Она настояла на том, чтобы Серж с Филиппом осторожно сняли и сложили вчетверо оберточную бумагу, скрепленную местами полосками скотча. Потом Серж положил ленту и оберточную бумагу рядом с рулончиком с меню торжественного обеда, разрисованного полевыми и садовыми цветами, и только после этого Клод сняла крышку с первой картонной коробки, стоявшей на столе. Сверху лежала записка. Взяв листок, она прочитала вслух: «Для Клод! С лучшими чувствами и пожеланиями — Филипп и Серж!»

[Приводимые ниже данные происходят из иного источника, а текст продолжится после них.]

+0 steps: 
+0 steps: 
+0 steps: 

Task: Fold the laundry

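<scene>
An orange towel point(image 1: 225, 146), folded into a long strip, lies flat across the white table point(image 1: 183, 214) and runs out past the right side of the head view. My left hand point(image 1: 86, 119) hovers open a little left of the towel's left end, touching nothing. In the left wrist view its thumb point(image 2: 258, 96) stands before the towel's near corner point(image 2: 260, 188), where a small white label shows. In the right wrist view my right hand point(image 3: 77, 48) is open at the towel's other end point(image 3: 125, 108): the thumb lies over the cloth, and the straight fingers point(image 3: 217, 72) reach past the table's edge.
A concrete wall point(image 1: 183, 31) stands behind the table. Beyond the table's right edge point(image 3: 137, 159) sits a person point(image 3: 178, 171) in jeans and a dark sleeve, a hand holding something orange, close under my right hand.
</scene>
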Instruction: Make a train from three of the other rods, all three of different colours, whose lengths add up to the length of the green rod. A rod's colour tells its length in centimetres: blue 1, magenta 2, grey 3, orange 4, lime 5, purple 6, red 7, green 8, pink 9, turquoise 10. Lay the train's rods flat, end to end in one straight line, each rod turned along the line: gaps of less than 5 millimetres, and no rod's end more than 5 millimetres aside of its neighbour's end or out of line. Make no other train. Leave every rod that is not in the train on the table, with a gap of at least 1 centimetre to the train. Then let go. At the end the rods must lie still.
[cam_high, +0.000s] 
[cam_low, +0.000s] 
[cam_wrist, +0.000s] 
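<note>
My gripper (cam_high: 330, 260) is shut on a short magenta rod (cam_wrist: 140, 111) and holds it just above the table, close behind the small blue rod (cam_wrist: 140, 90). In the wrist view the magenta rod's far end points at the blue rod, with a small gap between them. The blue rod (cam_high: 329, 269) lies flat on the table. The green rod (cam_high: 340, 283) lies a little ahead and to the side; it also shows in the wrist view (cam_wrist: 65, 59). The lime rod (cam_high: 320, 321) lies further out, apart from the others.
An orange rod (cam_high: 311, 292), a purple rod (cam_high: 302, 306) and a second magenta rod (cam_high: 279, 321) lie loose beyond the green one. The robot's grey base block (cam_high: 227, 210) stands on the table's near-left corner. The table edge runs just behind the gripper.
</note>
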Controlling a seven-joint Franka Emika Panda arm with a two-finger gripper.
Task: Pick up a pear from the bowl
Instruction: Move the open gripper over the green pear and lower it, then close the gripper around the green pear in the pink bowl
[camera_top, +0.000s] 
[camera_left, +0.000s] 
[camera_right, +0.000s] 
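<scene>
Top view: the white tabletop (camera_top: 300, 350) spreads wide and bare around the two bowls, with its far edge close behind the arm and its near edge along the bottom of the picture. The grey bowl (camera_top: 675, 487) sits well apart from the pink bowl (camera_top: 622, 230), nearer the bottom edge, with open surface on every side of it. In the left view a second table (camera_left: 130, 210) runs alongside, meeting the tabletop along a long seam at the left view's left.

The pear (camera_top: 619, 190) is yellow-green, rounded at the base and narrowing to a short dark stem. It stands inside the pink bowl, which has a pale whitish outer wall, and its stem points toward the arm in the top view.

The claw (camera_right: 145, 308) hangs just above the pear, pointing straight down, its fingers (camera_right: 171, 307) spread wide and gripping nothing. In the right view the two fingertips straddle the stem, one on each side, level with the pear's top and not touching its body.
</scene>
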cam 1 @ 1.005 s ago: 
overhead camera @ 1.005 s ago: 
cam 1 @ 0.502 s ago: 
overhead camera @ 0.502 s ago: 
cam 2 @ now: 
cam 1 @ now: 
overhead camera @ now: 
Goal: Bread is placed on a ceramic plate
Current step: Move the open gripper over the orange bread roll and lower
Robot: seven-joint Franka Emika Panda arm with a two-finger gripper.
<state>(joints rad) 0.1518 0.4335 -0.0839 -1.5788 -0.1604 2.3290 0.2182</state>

Она прочитала эти слова громко еще и еще раз и сказала:
— Знали бы вы, как вы мне дороги, — и вынула из коробки, в которой пустоты были заложены разноцветными пластиковыми шариками, упакованную в прозрачную шелковистую бумагу блестящую фотокамеру, от испуга чуть не уронив ее на стол.
— Да это же Ни… это же Ни… Боже, помоги мне, не то я и впрямь свихнусь… это «Никон»!
— Дальше, — подстегивал ее Серж, который тем временем принес бутылку коньяка, откупорил ее и как раз наполнял рюмки. — Дальше, дальше!